Müzikal açıdan bakarsak Rammstein “İngilizce olmayan müzik anca bir noktaya kadar ilerleyebilir” kuralını yerle bir etti. 1997 yılında ortaokulda arkadaşımın Walkman kulaklığından taşan endüstriyel tınlayan taş gibi gitar tonlarını ve ıslık sesini hiç unutmuyorum. Aynı yıl yayınladıkları Sensucht adlı albümlerinin ikinci şarkısı ‘Engel’den bahsediyorum elbette. 12 yaşındayım ve daha önce duymadığım bir şeyle karşılaşmıştım, sözleri anlamıyorum ama umrumda değil.
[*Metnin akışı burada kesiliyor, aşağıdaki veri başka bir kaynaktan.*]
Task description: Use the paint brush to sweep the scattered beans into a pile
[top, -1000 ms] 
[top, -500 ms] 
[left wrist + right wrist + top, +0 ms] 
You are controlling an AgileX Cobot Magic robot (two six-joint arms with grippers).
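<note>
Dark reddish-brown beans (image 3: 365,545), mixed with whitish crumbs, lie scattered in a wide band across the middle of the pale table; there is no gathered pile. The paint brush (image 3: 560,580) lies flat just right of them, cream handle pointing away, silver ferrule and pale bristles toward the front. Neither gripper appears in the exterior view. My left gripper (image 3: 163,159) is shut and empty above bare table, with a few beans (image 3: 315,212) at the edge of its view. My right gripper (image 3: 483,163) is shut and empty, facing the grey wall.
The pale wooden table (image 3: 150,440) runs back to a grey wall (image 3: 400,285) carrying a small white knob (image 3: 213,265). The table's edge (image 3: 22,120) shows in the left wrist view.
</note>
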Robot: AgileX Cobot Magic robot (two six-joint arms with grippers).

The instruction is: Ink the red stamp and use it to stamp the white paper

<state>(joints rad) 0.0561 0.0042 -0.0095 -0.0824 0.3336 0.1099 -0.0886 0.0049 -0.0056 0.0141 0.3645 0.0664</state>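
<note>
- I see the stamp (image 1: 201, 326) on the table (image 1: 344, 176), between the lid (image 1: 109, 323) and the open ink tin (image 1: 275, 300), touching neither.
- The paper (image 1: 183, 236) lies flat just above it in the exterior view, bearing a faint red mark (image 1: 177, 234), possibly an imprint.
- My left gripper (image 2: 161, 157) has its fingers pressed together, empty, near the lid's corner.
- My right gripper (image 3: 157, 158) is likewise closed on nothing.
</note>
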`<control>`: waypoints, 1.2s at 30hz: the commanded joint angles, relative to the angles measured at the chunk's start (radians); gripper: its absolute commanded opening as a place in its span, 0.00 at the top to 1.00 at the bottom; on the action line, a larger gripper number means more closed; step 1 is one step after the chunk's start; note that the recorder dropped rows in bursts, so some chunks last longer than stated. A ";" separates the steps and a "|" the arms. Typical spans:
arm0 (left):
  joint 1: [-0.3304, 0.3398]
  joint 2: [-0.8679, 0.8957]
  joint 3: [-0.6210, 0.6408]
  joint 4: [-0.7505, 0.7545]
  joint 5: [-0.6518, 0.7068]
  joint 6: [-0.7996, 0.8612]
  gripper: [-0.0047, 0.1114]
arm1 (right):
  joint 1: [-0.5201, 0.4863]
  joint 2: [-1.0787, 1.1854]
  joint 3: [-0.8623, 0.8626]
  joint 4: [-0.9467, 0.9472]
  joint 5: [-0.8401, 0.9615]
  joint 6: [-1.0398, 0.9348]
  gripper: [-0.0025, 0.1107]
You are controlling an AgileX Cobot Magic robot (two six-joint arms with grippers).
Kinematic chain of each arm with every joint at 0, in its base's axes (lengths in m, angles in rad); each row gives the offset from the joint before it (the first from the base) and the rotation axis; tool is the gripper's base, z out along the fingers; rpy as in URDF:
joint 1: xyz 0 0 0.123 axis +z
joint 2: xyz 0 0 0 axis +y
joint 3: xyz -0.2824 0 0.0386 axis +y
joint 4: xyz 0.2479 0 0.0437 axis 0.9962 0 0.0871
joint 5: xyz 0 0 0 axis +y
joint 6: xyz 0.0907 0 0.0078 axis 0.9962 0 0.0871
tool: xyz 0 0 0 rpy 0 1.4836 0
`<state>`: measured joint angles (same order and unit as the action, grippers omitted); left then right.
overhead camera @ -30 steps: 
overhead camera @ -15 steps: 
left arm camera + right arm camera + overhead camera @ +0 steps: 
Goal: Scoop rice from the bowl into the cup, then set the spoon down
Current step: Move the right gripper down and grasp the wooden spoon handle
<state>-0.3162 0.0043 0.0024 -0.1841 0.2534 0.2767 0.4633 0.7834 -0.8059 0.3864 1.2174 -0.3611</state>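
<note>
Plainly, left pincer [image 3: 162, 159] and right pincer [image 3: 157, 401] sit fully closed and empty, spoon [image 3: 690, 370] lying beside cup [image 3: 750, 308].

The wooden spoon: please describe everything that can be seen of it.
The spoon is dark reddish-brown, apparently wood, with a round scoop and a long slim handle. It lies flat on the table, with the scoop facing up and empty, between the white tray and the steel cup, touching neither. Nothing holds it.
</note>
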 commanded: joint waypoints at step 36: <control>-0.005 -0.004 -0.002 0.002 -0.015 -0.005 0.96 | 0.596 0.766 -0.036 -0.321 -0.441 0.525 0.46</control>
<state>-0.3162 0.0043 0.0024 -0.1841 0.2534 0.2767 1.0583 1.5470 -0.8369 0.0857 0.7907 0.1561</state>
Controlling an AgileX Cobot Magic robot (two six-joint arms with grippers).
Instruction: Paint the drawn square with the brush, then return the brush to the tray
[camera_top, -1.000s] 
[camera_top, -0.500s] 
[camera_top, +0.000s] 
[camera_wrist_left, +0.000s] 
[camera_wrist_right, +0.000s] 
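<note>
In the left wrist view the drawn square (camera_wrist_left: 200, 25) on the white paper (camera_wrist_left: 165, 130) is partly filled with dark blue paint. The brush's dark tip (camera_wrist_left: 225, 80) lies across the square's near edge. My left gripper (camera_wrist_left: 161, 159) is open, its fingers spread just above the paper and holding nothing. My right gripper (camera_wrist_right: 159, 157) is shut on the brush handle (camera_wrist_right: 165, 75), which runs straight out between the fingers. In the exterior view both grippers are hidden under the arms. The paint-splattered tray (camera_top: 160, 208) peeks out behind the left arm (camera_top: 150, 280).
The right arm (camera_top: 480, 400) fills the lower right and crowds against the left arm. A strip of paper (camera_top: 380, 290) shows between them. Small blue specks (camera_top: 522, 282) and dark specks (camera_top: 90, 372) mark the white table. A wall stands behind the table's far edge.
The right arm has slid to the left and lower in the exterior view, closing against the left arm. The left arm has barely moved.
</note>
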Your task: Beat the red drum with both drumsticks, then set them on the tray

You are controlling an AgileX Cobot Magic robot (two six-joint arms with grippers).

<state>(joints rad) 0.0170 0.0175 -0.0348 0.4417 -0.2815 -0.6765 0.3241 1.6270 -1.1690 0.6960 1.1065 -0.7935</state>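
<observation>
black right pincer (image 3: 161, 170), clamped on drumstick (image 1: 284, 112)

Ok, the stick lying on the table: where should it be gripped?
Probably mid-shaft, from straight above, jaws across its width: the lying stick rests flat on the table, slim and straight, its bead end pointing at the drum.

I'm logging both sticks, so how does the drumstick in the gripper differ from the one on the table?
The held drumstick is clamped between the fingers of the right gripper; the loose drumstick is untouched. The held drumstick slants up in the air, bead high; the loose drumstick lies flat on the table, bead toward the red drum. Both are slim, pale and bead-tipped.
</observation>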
O şarkılar yüzünden seçmeli ders olarak Almanca’ya başlamıştım. Müzik bana çok şey kattı derken numara yapmıyorum.

Grubu özel kılan şeyse şu: O albümü şimdi bile yayınlasalar hala çok taptaze tınlayan bir sound olarak kabul edilecektir. Tıpkı The Prodigy’nin ‘Fat Of The Land’ albümü gibi…

Herkesin alındığı şu garip dönem

Dinleyici profili, büyüyen alıngan nesille birlikte değişti. Eskiden şarkılarda aşağılayıcı sözleri bile “Bu herifler rock yıldızı, ilgi çekmek için rol yapıyorlar” diyerek dinlerdik. Alınmaz, üzülmez, kabuğumuza çekilmezdik. Şimdi herkes birbirine aynı anda 28 tazminat davası açacak kadar alınıp sinirlenebiliyor. Yetiştirilme tarzımız sayesinde o yanlış tınlayan sözleri hayatımıza entegre etmezdik, bazı şeylerin alttan alınabileceğini fark eden çocuklardık. The Simpsons dizisinde 30 yıldır kimsenin alınmadığı Hint asıllı ABD’li market sahibi karakter Apu bir takım beyaz ABD’lilerin alınması yüzünden diziden sessizce uzaklaştırıldı.

Kısacası her şeyden alınan, kırılan, korkak ve başkaları adına da alınmayı kendine görev bilmiş küstah bir nesil var karşımızda. Bu neslin var olduğu hiçbir coğrafyada bundan sonra Rammstein gibi keskin hatlara sahip yeni ana akım rock yıldızı çıkmayacaktır. Çıksa da bu oran gerçekten artık çok azalacak. Bir grubun halkla ilişkiler departmanı tarafından törpülenmeden parlatılması artık çok zor.

Rammstein’i önemli kılan bu seri tabu yıkıcı tavrı ve kimseyi umursamamasıdır. Bununla birlikte hayranlarıyla çok yakın ilişkileri olan da bir grup kendileri. Rammstein’ın bundan sonra da aynı tavrından ödün vermeden devam edeceğinden eminim. Grubun 2009’da ‘Liebe Ist Für Alle Da’dan 10 yıl sonra yayınlayacağı ilk albüm yarın Universal Music etiketiyle yayınlanıyor. Bakalım bu albümde kimlerin damarına basacaklar.